#### Work instruction:
What you return must match the records character for character.

#### Supplied records:

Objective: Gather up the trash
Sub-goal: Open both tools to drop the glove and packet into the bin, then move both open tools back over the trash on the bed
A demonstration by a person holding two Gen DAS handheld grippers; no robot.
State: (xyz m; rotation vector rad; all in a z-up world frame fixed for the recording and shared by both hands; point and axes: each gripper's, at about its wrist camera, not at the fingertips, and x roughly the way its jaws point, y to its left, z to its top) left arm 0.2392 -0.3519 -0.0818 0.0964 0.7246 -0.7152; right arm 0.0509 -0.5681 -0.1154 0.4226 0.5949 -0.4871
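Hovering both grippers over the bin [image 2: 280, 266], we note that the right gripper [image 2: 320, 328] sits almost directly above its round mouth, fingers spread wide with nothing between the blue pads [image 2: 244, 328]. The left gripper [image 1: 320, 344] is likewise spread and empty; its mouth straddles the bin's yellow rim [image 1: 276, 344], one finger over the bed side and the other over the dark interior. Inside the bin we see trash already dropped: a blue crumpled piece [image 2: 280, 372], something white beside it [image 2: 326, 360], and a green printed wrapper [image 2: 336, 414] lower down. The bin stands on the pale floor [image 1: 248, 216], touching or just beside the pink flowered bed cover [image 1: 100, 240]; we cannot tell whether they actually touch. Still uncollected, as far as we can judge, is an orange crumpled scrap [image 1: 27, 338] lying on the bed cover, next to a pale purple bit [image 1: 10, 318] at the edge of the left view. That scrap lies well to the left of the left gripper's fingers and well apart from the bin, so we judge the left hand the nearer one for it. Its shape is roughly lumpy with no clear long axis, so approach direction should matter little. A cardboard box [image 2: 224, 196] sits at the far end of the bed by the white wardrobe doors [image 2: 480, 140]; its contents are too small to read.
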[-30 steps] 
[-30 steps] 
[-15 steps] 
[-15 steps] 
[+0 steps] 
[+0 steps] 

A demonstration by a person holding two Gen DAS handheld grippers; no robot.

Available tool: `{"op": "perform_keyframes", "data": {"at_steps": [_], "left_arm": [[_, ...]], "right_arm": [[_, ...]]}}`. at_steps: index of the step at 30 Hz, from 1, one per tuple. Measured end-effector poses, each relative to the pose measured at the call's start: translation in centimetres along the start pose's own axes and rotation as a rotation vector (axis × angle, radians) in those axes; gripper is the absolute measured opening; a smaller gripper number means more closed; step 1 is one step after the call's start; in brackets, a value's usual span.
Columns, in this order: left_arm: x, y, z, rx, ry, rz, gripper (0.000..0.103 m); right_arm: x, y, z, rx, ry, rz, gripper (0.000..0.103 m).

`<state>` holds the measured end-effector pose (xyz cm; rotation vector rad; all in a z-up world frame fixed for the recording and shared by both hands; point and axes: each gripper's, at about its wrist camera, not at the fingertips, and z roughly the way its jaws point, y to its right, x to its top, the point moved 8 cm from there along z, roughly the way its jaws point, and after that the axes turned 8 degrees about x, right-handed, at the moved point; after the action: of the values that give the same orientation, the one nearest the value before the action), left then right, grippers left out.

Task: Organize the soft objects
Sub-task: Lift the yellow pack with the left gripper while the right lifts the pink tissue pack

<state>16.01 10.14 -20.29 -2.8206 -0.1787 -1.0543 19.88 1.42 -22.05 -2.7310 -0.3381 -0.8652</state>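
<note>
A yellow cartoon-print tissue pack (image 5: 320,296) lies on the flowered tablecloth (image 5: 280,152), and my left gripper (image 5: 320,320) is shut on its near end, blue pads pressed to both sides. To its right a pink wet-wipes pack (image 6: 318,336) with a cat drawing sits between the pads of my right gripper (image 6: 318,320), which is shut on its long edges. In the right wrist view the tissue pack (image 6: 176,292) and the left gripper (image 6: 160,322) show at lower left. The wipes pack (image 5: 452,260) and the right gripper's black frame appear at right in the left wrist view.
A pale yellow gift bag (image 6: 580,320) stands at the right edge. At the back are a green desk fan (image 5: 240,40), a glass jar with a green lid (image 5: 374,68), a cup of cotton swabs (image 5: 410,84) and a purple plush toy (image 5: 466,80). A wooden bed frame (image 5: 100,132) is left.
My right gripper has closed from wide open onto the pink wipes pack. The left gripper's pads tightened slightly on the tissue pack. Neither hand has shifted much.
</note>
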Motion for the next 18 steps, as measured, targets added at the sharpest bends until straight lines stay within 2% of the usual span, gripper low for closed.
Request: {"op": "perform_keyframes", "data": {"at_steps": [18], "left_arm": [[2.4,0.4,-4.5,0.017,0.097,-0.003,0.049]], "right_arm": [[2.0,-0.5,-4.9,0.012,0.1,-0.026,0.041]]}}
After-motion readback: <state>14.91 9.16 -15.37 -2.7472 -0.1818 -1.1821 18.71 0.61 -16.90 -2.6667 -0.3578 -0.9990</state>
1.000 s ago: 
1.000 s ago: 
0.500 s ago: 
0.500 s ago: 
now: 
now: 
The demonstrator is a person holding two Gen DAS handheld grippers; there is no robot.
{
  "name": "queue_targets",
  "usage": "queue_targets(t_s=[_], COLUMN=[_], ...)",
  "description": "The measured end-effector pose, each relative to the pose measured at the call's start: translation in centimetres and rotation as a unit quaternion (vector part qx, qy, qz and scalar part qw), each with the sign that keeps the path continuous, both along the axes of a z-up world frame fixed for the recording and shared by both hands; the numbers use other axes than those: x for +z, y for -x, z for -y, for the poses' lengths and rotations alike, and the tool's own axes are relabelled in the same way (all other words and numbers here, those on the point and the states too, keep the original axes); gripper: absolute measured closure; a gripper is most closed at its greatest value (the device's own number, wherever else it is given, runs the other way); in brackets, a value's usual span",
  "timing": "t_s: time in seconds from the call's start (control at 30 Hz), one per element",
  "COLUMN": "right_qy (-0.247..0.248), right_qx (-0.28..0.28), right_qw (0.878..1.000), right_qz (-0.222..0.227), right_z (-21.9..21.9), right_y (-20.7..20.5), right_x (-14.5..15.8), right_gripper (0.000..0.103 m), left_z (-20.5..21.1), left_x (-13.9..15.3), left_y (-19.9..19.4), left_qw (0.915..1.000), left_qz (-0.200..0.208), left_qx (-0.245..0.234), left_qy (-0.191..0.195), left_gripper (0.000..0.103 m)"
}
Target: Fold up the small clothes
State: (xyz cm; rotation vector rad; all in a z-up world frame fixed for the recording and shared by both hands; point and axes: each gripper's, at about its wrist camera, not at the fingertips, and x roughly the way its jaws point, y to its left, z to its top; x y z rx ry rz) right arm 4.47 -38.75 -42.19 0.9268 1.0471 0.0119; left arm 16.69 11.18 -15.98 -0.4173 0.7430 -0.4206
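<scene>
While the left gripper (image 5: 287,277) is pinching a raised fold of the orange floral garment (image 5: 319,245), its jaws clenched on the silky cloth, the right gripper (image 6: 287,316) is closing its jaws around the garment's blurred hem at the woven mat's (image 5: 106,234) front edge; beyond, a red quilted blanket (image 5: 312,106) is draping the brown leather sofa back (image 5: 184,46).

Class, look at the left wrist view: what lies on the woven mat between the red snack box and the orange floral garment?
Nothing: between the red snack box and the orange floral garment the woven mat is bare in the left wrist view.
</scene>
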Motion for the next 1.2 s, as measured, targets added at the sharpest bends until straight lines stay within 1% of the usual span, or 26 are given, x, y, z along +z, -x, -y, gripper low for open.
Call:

#### Answer box:
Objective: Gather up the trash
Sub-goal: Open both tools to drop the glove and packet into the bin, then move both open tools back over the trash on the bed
A demonstration by a person holding two Gen DAS handheld grippers; no robot.
State: (xyz m; rotation vector rad; all in a z-up world frame fixed for the recording and shared by both hands; point and axes: each gripper's, at about its wrist camera, not at the fingertips, and x roughly the way its jaws point, y to its left, z to its top) left arm 0.2392 -0.3519 -0.0818 0.0964 0.7246 -0.7152; right arm 0.0509 -0.5681 -0.1154 0.4226 0.5949 -0.4871
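Hovering both grippers over the bin [image 2: 280, 266], we note that the right gripper [image 2: 320, 328] sits almost directly above its round mouth, fingers spread wide with nothing between the blue pads [image 2: 244, 328]. The left gripper [image 1: 320, 344] is likewise spread and empty; its mouth straddles the bin's yellow rim [image 1: 276, 344], one finger over the bed side and the other over the dark interior. Inside the bin we see trash already dropped: a blue crumpled piece [image 2: 280, 372], something white beside it [image 2: 326, 360], and a green printed wrapper [image 2: 336, 414] lower down. The bin stands on the pale floor [image 1: 248, 216], touching or just beside the pink flowered bed cover [image 1: 100, 240]; we cannot tell whether they actually touch. Still uncollected, as far as we can judge, is an orange crumpled scrap [image 1: 27, 338] lying on the bed cover, next to a pale purple bit [image 1: 10, 318] at the edge of the left view. That scrap lies well to the left of the left gripper's fingers and well apart from the bin, so we judge the left hand the nearer one for it. Its shape is roughly lumpy with no clear long axis, so approach direction should matter little. A cardboard box [image 2: 224, 196] sits at the far end of the bed by the white wardrobe doors [image 2: 480, 140]; its contents are too small to read.
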[-30 steps] 
[-30 steps] 
[-15 steps] 
[-15 steps] 
[+0 steps] 
[+0 steps] 

A demonstration by a person holding two Gen DAS handheld grippers; no robot.

Available tool: `{"op": "perform_keyframes", "data": {"at_steps": [_], "left_arm": [[_, ...]], "right_arm": [[_, ...]]}}`. at_steps: index of the step at 30 Hz, from 1, one per tuple. Measured end-effector poses, each relative to the pose measured at the call's start: translation in centimetres along the start pose's own axes and rotation as a rotation vector (axis × angle, radians) in those axes; gripper is the absolute measured opening; a smaller gripper number means more closed; step 1 is one step after the call's start; in brackets, a value's usual span.
Columns, in this order: left_arm: x, y, z, rx, ry, rz, gripper (0.000..0.103 m); right_arm: x, y, z, rx, ry, rz, gripper (0.000..0.103 m).

`<state>` holds the measured end-effector pose (xyz cm; rotation vector rad; all in a z-up world frame fixed for the recording and shared by both hands; point and axes: each gripper's, at about its wrist camera, not at the fingertips, and z roughly the way its jaws point, y to its right, x to its top, the point moved 8 cm from there along z, roughly the way its jaws point, and after that the axes turned 8 degrees about x, right-handed, at the moved point; after the action: of the values that give the same orientation, the one nearest the value before the action), left then right, grippers left out.

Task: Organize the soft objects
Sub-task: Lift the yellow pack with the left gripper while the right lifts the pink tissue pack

<state>16.01 10.14 -20.29 -2.8206 -0.1787 -1.0543 19.88 1.42 -22.05 -2.7310 -0.3381 -0.8652</state>
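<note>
A yellow cartoon-print tissue pack (image 5: 320,296) lies on the flowered tablecloth (image 5: 280,152), and my left gripper (image 5: 320,320) is shut on its near end, blue pads pressed to both sides. To its right a pink wet-wipes pack (image 6: 318,336) with a cat drawing sits between the pads of my right gripper (image 6: 318,320), which is shut on its long edges. In the right wrist view the tissue pack (image 6: 176,292) and the left gripper (image 6: 160,322) show at lower left. The wipes pack (image 5: 452,260) and the right gripper's black frame appear at right in the left wrist view.
A pale yellow gift bag (image 6: 580,320) stands at the right edge. At the back are a green desk fan (image 5: 240,40), a glass jar with a green lid (image 5: 374,68), a cup of cotton swabs (image 5: 410,84) and a purple plush toy (image 5: 466,80). A wooden bed frame (image 5: 100,132) is left.
My right gripper has closed from wide open onto the pink wipes pack. The left gripper's pads tightened slightly on the tissue pack. Neither hand has shifted much.
</note>
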Motion for the next 18 steps, as measured, targets added at the sharpest bends until straight lines stay within 2% of the usual span, gripper low for closed.
Request: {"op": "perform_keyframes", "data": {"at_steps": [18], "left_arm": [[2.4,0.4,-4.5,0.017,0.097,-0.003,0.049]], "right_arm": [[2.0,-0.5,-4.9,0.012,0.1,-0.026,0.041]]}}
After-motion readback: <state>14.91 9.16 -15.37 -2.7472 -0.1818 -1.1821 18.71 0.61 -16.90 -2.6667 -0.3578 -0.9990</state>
1.000 s ago: 
1.000 s ago: 
0.500 s ago: 
0.500 s ago: 
now: 
now: 
The demonstrator is a person holding two Gen DAS handheld grippers; there is no robot.
{
  "name": "queue_targets",
  "usage": "queue_targets(t_s=[_], COLUMN=[_], ...)",
  "description": "The measured end-effector pose, each relative to the pose measured at the call's start: translation in centimetres and rotation as a unit quaternion (vector part qx, qy, qz and scalar part qw), each with the sign that keeps the path continuous, both along the axes of a z-up world frame fixed for the recording and shared by both hands; the numbers use other axes than those: x for +z, y for -x, z for -y, for the poses' lengths and rotations alike, and the tool's own axes are relabelled in the same way (all other words and numbers here, those on the point and the states too, keep the original axes); gripper: absolute measured closure; a gripper is most closed at its greatest value (the device's own number, wherever else it is given, runs the other way); in brackets, a value's usual span",
  "timing": "t_s: time in seconds from the call's start (control at 30 Hz), one per element",
  "COLUMN": "right_qy (-0.247..0.248), right_qx (-0.28..0.28), right_qw (0.878..1.000), right_qz (-0.222..0.227), right_z (-21.9..21.9), right_y (-20.7..20.5), right_x (-14.5..15.8), right_gripper (0.000..0.103 m), left_z (-20.5..21.1), left_x (-13.9..15.3), left_y (-19.9..19.4), left_qw (0.915..1.000), left_qz (-0.200..0.208), left_qx (-0.245..0.234), left_qy (-0.191..0.195), left_gripper (0.000..0.103 m)"
}
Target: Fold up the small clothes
State: (xyz cm; rotation vector rad; all in a z-up world frame fixed for the recording and shared by both hands; point and axes: each gripper's, at about its wrist camera, not at the fingertips, and x roughly the way its jaws point, y to its left, z to its top; x y z rx ry rz) right arm 4.47 -38.75 -42.19 0.9268 1.0471 0.0119; left arm 16.69 11.18 -15.98 -0.4173 0.7430 -0.4206
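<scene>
While the left gripper (image 5: 287,277) is pinching a raised fold of the orange floral garment (image 5: 319,245), its jaws clenched on the silky cloth, the right gripper (image 6: 287,316) is closing its jaws around the garment's blurred hem at the woven mat's (image 5: 106,234) front edge; beyond, a red quilted blanket (image 5: 312,106) is draping the brown leather sofa back (image 5: 184,46).

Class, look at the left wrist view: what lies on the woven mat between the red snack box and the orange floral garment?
Nothing: between the red snack box and the orange floral garment the woven mat is bare in the left wrist view.
</scene>
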Motion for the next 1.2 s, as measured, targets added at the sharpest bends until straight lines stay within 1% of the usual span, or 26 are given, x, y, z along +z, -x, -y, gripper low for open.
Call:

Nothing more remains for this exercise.